#### TO DO
All records below are to be repeated precisely, with nothing added.

BEGIN TASK INPUTS

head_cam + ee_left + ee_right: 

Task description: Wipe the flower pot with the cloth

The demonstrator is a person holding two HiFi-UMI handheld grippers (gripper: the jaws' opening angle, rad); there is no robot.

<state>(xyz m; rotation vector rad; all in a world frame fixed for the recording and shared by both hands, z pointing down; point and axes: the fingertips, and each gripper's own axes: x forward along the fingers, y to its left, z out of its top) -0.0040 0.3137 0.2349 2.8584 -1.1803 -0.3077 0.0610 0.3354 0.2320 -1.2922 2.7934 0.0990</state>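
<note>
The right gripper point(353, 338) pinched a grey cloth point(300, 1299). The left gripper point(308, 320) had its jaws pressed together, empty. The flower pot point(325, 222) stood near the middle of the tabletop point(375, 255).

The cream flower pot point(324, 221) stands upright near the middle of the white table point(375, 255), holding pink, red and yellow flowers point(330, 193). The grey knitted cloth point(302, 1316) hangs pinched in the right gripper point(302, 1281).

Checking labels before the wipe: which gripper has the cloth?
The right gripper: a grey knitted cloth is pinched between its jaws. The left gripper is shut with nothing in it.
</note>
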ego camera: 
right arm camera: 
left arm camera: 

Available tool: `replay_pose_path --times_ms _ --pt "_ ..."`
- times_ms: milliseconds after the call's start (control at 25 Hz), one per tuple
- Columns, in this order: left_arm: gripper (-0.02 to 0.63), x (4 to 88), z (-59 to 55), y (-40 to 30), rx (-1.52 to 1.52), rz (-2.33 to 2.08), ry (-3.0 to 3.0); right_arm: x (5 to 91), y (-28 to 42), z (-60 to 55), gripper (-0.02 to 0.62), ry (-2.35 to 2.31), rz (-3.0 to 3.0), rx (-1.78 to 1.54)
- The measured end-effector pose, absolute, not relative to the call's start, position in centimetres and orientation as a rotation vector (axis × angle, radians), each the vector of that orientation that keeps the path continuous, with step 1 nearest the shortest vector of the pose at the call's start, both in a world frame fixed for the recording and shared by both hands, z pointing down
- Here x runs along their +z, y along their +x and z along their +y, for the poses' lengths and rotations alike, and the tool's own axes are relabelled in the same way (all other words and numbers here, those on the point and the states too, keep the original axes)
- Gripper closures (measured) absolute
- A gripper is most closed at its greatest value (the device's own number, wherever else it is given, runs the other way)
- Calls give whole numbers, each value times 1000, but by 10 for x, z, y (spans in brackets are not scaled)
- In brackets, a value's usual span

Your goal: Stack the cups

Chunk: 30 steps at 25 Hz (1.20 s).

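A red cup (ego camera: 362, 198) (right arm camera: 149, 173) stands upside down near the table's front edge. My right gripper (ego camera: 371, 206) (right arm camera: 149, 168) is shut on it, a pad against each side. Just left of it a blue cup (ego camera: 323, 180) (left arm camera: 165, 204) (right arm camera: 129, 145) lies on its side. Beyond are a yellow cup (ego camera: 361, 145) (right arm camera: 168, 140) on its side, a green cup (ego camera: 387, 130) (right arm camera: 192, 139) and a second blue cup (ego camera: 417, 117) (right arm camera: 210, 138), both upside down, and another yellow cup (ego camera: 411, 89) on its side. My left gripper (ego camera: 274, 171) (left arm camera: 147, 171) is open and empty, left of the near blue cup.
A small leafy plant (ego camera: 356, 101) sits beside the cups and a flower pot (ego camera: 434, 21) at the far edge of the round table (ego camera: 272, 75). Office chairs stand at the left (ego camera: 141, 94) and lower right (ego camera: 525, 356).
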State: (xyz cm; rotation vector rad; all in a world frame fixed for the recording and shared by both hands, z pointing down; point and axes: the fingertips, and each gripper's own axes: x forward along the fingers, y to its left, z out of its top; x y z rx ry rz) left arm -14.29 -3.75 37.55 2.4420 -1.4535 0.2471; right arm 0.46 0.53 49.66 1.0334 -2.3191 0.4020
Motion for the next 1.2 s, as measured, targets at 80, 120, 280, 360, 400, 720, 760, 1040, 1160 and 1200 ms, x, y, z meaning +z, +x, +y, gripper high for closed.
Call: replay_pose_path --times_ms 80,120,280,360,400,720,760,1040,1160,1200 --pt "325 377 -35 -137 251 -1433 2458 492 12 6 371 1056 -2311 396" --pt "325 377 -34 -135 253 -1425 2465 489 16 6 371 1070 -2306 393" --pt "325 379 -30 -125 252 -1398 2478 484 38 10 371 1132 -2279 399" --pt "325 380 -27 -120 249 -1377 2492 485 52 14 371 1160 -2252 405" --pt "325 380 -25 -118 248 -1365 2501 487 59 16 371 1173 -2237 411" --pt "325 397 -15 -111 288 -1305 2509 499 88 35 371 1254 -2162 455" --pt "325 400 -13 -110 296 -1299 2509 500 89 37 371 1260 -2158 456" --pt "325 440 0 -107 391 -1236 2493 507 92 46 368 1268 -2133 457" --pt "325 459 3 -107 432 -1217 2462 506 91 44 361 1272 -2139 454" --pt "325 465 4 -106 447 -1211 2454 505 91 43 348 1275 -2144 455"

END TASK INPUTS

#### SOLUTION
head_cam + ee_left + ee_right: 

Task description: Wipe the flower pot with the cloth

The demonstrator is a person holding two HiFi-UMI handheld grippers (gripper: the jaws' opening angle, rad); there is no robot.

<state>(xyz m; rotation vector rad; all in a world frame fixed for the recording and shared by both hands, z pointing down; point and axes: the fingertips, and each gripper's own axes: x forward along the fingers, y to its left, z out of its top) -0.0040 0.3137 0.2349 2.8584 -1.1803 -0.3077 0.0610 0.3354 0.2320 -1.2922 2.7934 0.0990</state>
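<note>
The right gripper point(353, 338) pinched a grey cloth point(300, 1299). The left gripper point(308, 320) had its jaws pressed together, empty. The flower pot point(325, 222) stood near the middle of the tabletop point(375, 255).

The cream flower pot point(324, 221) stands upright near the middle of the white table point(375, 255), holding pink, red and yellow flowers point(330, 193). The grey knitted cloth point(302, 1316) hangs pinched in the right gripper point(302, 1281).

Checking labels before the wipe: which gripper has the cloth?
The right gripper: a grey knitted cloth is pinched between its jaws. The left gripper is shut with nothing in it.
</note>
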ego camera: 
right arm camera: 
left arm camera: 

Available tool: `replay_pose_path --times_ms _ --pt "_ ..."`
- times_ms: milliseconds after the call's start (control at 25 Hz), one per tuple
- Columns, in this order: left_arm: gripper (-0.02 to 0.63), x (4 to 88), z (-59 to 55), y (-40 to 30), rx (-1.52 to 1.52), rz (-2.33 to 2.08), ry (-3.0 to 3.0); right_arm: x (5 to 91), y (-28 to 42), z (-60 to 55), gripper (-0.02 to 0.62), ry (-2.35 to 2.31), rz (-3.0 to 3.0), rx (-1.78 to 1.54)
- The measured end-effector pose, absolute, not relative to the call's start, position in centimetres and orientation as a rotation vector (axis × angle, radians), each the vector of that orientation that keeps the path continuous, with step 1 nearest the shortest vector of the pose at the call's start, both in a world frame fixed for the recording and shared by both hands, z pointing down
- Here x runs along their +z, y along their +x and z along their +y, for the poses' lengths and rotations alike, and the tool's own axes are relabelled in the same way (all other words and numbers here, those on the point and the states too, keep the original axes)
- Gripper closures (measured) absolute
- A gripper is most closed at its greatest value (the device's own number, wherever else it is given, runs the other way)
- Calls give whole numbers, each value times 1000, but by 10 for x, z, y (spans in brackets are not scaled)
- In brackets, a value's usual span

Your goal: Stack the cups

Chunk: 30 steps at 25 Hz (1.20 s).

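A red cup (ego camera: 362, 198) (right arm camera: 149, 173) stands upside down near the table's front edge. My right gripper (ego camera: 371, 206) (right arm camera: 149, 168) is shut on it, a pad against each side. Just left of it a blue cup (ego camera: 323, 180) (left arm camera: 165, 204) (right arm camera: 129, 145) lies on its side. Beyond are a yellow cup (ego camera: 361, 145) (right arm camera: 168, 140) on its side, a green cup (ego camera: 387, 130) (right arm camera: 192, 139) and a second blue cup (ego camera: 417, 117) (right arm camera: 210, 138), both upside down, and another yellow cup (ego camera: 411, 89) on its side. My left gripper (ego camera: 274, 171) (left arm camera: 147, 171) is open and empty, left of the near blue cup.
A small leafy plant (ego camera: 356, 101) sits beside the cups and a flower pot (ego camera: 434, 21) at the far edge of the round table (ego camera: 272, 75). Office chairs stand at the left (ego camera: 141, 94) and lower right (ego camera: 525, 356).
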State: (xyz cm; rotation vector rad; all in a world frame fixed for the recording and shared by both hands, z pointing down; point and axes: the fingertips, and each gripper's own axes: x forward along the fingers, y to its left, z out of its top; x y z rx ry rz) left arm -14.29 -3.75 37.55 2.4420 -1.4535 0.2471; right arm 0.46 0.53 49.66 1.0334 -2.3191 0.4020
Motion for the next 1.2 s, as measured, targets at 80, 120, 280, 360, 400, 720, 760, 1040, 1160 and 1200 ms, x, y, z meaning +z, +x, +y, gripper high for closed.
Call: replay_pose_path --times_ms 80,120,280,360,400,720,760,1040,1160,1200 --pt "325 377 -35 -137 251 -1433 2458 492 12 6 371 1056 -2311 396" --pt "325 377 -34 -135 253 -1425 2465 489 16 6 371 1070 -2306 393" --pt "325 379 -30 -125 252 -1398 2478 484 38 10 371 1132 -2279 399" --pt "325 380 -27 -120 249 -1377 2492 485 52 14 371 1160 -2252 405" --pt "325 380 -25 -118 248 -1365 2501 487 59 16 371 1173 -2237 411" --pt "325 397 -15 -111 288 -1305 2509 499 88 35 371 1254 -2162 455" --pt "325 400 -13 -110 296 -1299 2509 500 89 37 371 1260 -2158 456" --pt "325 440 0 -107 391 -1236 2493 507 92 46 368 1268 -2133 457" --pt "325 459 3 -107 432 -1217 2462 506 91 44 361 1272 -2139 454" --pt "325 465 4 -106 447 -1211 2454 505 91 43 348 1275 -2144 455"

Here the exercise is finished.